Goal 14: Life Below Water
The world’s oceans – their temperature, chemistry, currents and life – drive global systems that make the Earth habitable for humankind. How we manage this vital resource is essential for humanity as a whole, and to counter balance the effects of climate change.
Over three billion people depend on marine and coastal biodiversity for their livelihoods. However, today we are seeing 30 percent of the world’s fish stocks overexploited, reaching below the level at which they can produce sustainable yields.
Oceans also absorb about 30 percent of the carbon dioxide produced by humans, and we are seeing a 26 percent rise in ocean acidification since the beginning of the industrial revolution. Marine pollution, an overwhelming majority of which comes from land-based sources, is reaching alarming levels, with an average of 13,000 pieces of plastic litter to be found on every square kilometre of ocean.
The SDGs aim to sustainably manage and protect marine and coastal ecosystems from pollution, as well as address the impacts of ocean acidification. Enhancing conservation and the sustainable use of ocean-based resources through international law will also help mitigate some of the challenges facing our oceans.

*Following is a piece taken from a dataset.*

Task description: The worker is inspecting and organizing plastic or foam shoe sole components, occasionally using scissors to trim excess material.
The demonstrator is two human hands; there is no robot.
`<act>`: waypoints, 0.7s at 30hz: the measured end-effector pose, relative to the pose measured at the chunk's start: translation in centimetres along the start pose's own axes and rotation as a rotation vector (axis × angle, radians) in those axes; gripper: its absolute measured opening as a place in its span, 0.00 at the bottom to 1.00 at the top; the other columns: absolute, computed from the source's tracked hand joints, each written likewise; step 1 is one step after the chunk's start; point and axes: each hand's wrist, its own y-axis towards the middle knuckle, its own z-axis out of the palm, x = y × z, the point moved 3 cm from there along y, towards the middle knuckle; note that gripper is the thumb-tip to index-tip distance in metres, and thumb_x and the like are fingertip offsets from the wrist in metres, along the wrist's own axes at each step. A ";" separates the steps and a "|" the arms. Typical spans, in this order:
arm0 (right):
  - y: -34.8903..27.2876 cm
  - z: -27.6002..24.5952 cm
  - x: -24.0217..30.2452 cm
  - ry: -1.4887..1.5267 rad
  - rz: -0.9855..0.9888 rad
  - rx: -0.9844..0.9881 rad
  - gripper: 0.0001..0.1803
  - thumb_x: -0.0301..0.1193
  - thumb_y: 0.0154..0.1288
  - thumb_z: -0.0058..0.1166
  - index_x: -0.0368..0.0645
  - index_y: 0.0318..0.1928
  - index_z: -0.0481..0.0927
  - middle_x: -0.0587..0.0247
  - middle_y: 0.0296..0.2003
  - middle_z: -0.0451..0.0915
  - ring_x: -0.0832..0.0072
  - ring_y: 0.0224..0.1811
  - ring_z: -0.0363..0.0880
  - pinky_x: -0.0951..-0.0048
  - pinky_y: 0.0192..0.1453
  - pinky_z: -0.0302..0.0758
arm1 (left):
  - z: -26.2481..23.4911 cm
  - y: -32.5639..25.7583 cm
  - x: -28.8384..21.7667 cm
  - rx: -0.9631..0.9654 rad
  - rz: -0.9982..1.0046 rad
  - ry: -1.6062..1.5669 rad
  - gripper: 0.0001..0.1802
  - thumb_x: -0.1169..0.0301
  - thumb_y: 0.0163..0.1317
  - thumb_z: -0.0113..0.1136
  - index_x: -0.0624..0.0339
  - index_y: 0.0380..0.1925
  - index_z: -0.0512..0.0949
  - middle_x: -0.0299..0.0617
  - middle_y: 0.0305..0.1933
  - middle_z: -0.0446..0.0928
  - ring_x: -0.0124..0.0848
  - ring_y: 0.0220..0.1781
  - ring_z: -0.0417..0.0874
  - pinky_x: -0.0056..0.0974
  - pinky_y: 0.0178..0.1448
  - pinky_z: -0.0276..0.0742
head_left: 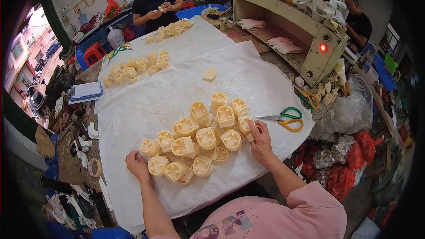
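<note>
- The right hand (261, 144) rests, fingers curled and loosely open, against the right side of a heap of cream plastic parts (199, 139); its fingertips touch one part at the heap's edge, with nothing clearly gripped.
- The left hand (138, 166) lies at the heap's lower left side, fingers bent and touching the nearest part; whether it grips that part cannot be told.
- The heap sits on a white sheet (146, 106) spread over the tabletop, near the edge closest to the person in the pink shirt (283, 217).
- A pair of scissors (285, 119) with green and yellow handles lies on the sheet just right of the heap, toward the right edge.
- One loose cream piece (210, 74) lies alone on the sheet, beyond the heap.
- Two more groups of cream parts (135, 67) lie well apart, toward the far left edge of the sheet.
- At the far edge a second person in a black shirt (155, 4) holds a small part in both hands.
- A cream-coloured machine (318, 48) with a glowing red lamp stands at the far right corner; a third person (358, 22) sits behind it.
</note>
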 end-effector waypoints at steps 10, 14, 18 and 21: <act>0.1 -1.0 1.5 -0.192 -0.058 0.024 0.30 0.24 0.57 0.52 0.40 0.63 0.66 0.44 0.61 0.65 0.53 0.55 0.71 0.61 0.60 0.69 | -0.2 0.0 0.0 -0.012 -0.002 -0.021 0.09 0.82 0.52 0.52 0.65 0.34 0.78 0.48 0.42 0.76 0.42 0.47 0.77 0.40 0.51 0.76; 0.1 -1.0 1.5 -0.196 0.017 0.112 0.31 0.24 0.59 0.52 0.37 0.64 0.62 0.43 0.63 0.64 0.49 0.62 0.65 0.60 0.65 0.64 | -0.2 -0.1 0.2 -0.017 0.014 -0.004 0.09 0.82 0.52 0.52 0.65 0.34 0.78 0.48 0.42 0.76 0.42 0.46 0.77 0.40 0.50 0.76; 0.0 -1.1 1.3 -0.256 -0.071 0.083 0.31 0.27 0.59 0.53 0.39 0.64 0.63 0.42 0.63 0.63 0.42 0.64 0.61 0.54 0.67 0.61 | 0.0 0.0 0.0 -0.002 -0.009 -0.008 0.09 0.82 0.53 0.52 0.65 0.34 0.78 0.48 0.43 0.76 0.42 0.47 0.77 0.39 0.50 0.76; -0.1 -1.2 0.6 -0.174 -0.073 0.095 0.31 0.26 0.59 0.53 0.39 0.64 0.62 0.41 0.64 0.61 0.42 0.66 0.57 0.54 0.69 0.57 | 0.0 0.0 0.1 0.003 -0.029 -0.025 0.09 0.82 0.54 0.52 0.65 0.35 0.78 0.48 0.44 0.76 0.42 0.47 0.77 0.39 0.50 0.77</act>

The ocean covers three quarters of the Earth’s surface and represents 99 percent of the living space on the planet by volume.
The ocean contains nearly 200,000 identified species, but actual numbers may lie in the millions.
As much as 40 percent of the ocean is heavily affected by pollution, depleted fisheries, loss of coastal habitats and other human activities.
The ocean absorbs about 30 percent of carbon dioxide produced by humans, buffering the impacts of global warming.
More than 3 billion people depend on marine and coastal biodiversity for their livelihoods.
Globally, the market value of marine and coastal resources and industries is estimated at US$3 trillion per year, about 5 percent of global GDP.